Kelsey Grammer’s entrance – 39 years after Frasier Crane showed up in Cheers – received a huge audience ovation. All references, however straightforward, to his earlier incarnations got a guaranteed laugh. Nonetheless, for those of us desperately hoping the new series won’t be a letdown, the result so far has required an increasingly effortful keeping of the faith.

But first we were brought up to speed on Frasier’s life – and in a way that hinted accurately at the clumsiness to come. Having arrived at Boston airport to that opening ovation, Frasier was met by his friend Alan, who wasted no time getting down to brass tacks. ‘How was your father’s funeral?’ ‘Weren’t you travelling with your nephew, Niles and Daphne’s son?’ ‘How are things between you and Freddy? I remember how tense it was when he dropped out of Harvard.’

Equally shameless is that the original cast have been replaced with characters who feel far too obvious an attempt to relive – or simply repeat – past glories. Frasier’s scene-stealing brother Niles, for example, has been spilt into two. Supplying the languid put-downs is Alan (Nicholas Lyndhurst, much to British surprise). Embodying the neuroses is nephew David, with his laminated card listing his allergies (‘The ones in red are fatal’). The role of blue-collar foil to Frasier’s pretensions – formerly played by his beer-drinking policeman father – has here fallen to his son Freddy: last seen as a chess-playing nerd, but now a beer-drinking fireman.


Even so, the main problem with the show is that almost no part of the set-up seems to emerge naturally from the characters. Why did Freddy join the fire service? Why has he agreed to live with Frasier? Why did Frasier host a TV show for 15 years that was dumbed down to almost Jerry Springer levels? Why, now that he’s got a job teaching at Harvard to reclaim his psychiatric credibility, does his head of department want him to stick to showbiz razzmatazz? The answer in every case is the same: merely, if inexplicably, because the programme has decided that this is what it needs to get things started.

And yet, despite everything, that pesky goodwill is hard to shake off.
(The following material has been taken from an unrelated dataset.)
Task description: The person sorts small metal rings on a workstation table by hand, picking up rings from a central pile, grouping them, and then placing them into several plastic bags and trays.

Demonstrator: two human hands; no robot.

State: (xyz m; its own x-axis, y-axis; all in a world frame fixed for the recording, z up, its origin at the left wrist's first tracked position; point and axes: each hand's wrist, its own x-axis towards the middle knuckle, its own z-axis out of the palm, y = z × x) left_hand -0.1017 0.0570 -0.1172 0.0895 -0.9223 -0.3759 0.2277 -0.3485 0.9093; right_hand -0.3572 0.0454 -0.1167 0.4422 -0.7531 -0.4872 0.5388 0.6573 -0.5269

Amid the many clunking moments, there are just about enough sharp lines to pounce on hungrily, just about enough flashes of the old magic to be pathetically grateful for. And of course there’s something undeniably stirring about seeing the man himself back in action.

In fact, if you try to forget that Frasier was once among the greatest TV comedies of them all, you might even be able to enjoy the 2023 version for what it is: a mid-table American sitcom with a dodgy sit, a still-great central performance and a few laughs along the way. But, as I say, this does take some effort.

Dark Winds – executive-produced by George R.R. Martin – is a thriller whose plot is the backdrop to the setting, rather than the more traditional other way round.

It began spectacularly on a New Mexico highway in 1971 where a security van was blown up and robbed before the thieves escaped in a helicopter. They then flew off across the desert and over an isolated Native American farm. And with that we cut to three weeks later when the isolated farmer had been feeling ill ever since, and so went to the nearest (i.e. quite far) healer and was later found dead with his eyes and liver removed. Also dead at the scene was the granddaughter of the healer, who, being blind and mute, isn’t much help as a witness.

From then on, though, most of the interest – which luckily is a lot – came from the fact the detective investigating the murders is Joe Leaphorn of the Navajo police, whose 50 officers patrol an area of 27,000 square miles. Because the crime qualifies as federal, Leaphorn was obliged to call in the FBI, despite his (justified) suspicion that they’re not greatly bothered about ‘two dead Indians’. He also had to break the subtitled news of the girl’s death to her family in a reservation that couldn’t have looked much different 50 years earlier and where he’s regarded with deep mistrust for his links to white law enforcement. Belief in devils and witches continues to flourish there too.

Needless to say, it’s not unusual for a TV drama to promise to show us a world generally ignored by television. What’s much rarer is when, as in Dark Winds, that promise is grippingly fulfilled.